→ **What to do**:
Would you return exactly the lines below from the line with "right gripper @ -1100" through the line with "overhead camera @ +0", both included, and nothing else, leaving out the pictures?

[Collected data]
-- Opening Marker --

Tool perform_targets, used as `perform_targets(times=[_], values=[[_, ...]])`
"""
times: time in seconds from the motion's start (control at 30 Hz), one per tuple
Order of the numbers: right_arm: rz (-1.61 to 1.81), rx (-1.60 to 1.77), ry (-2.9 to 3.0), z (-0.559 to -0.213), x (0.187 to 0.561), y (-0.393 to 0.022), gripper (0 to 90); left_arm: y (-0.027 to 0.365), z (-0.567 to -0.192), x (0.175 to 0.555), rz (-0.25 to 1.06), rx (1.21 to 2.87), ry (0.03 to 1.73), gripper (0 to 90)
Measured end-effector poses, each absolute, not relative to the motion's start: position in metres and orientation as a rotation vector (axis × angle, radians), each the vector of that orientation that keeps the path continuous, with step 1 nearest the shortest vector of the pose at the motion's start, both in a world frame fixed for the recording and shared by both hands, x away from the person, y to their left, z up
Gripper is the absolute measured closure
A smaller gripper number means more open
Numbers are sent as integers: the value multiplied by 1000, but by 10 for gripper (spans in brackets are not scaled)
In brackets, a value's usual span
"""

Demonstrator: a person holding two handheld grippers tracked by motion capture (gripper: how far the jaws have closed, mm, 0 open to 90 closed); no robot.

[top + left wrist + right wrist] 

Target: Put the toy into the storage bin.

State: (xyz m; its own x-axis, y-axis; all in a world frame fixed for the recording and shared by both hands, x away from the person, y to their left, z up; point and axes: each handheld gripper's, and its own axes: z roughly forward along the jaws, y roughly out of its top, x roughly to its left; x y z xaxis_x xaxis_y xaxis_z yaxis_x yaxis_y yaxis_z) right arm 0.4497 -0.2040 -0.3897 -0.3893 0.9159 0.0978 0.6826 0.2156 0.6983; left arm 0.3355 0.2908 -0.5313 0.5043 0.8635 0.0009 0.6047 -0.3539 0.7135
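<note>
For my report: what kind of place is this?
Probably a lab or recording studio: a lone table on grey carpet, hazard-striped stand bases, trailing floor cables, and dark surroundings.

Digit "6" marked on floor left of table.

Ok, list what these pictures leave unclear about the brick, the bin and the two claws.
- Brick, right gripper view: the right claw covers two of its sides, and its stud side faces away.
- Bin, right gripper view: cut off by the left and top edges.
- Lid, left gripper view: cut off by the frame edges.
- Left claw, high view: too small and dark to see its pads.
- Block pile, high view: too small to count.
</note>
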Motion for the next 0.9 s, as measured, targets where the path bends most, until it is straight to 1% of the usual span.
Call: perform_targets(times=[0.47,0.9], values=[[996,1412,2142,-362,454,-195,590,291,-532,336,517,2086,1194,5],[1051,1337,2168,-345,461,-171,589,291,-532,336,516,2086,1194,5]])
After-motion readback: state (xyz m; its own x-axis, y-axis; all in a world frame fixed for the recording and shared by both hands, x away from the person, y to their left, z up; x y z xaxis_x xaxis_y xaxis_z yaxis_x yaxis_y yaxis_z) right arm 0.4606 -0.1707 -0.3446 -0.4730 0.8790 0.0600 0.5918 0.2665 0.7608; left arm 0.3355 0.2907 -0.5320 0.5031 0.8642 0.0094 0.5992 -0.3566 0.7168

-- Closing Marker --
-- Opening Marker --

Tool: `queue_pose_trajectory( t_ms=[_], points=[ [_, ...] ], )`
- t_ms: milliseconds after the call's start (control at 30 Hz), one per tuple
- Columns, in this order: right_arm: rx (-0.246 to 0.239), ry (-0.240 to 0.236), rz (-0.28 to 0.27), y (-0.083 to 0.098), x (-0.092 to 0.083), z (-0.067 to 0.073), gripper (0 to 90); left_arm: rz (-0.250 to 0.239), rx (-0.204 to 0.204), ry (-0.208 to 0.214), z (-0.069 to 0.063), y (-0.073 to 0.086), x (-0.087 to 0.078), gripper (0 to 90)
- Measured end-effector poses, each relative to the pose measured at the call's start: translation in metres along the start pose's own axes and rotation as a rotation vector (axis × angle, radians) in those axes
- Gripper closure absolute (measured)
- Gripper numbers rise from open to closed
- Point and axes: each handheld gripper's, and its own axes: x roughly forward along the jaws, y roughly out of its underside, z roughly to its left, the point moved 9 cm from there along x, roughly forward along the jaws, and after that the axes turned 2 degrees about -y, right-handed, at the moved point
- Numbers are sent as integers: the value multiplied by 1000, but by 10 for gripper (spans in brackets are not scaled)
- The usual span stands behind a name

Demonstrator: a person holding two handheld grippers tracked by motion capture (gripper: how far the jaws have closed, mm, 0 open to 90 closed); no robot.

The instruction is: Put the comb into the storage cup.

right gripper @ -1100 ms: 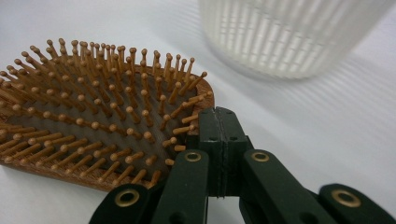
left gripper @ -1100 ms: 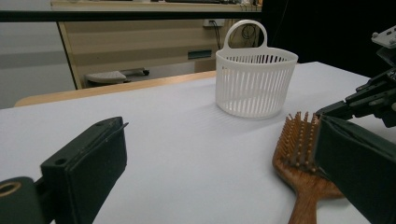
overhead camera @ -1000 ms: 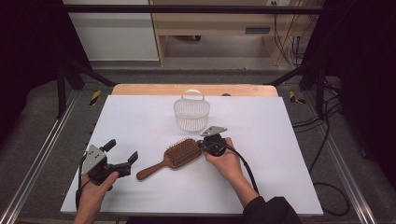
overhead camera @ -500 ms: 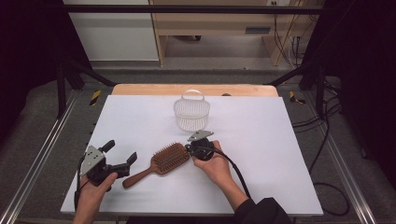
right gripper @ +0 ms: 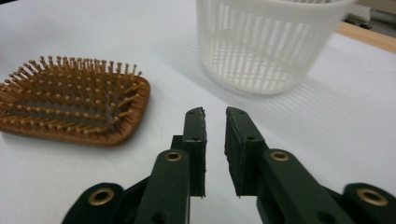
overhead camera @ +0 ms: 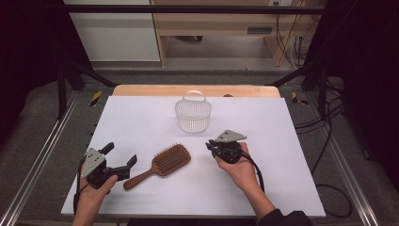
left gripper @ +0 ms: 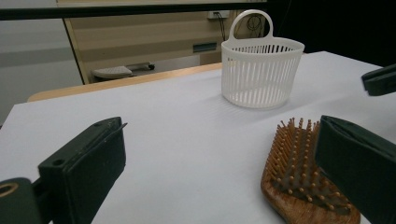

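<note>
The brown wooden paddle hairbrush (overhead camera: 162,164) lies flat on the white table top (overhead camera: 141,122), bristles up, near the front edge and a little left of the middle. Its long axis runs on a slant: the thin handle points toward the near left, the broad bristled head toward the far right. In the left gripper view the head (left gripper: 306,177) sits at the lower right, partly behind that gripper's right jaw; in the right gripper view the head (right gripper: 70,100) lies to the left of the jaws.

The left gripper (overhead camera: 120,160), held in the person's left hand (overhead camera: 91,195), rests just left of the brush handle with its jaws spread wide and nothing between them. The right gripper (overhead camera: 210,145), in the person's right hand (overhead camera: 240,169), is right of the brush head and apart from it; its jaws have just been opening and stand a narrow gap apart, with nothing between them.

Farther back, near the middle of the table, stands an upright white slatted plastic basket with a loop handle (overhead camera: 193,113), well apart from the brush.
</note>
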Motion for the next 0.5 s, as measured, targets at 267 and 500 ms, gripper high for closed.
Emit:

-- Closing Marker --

→ **Task output**:
right gripper @ -1100 ms: 
left gripper @ -1100 ms: 
overhead camera @ -1000 ms: 
overhead camera @ -500 ms: 
right gripper @ +0 ms: 
overhead camera @ +0 ms: 

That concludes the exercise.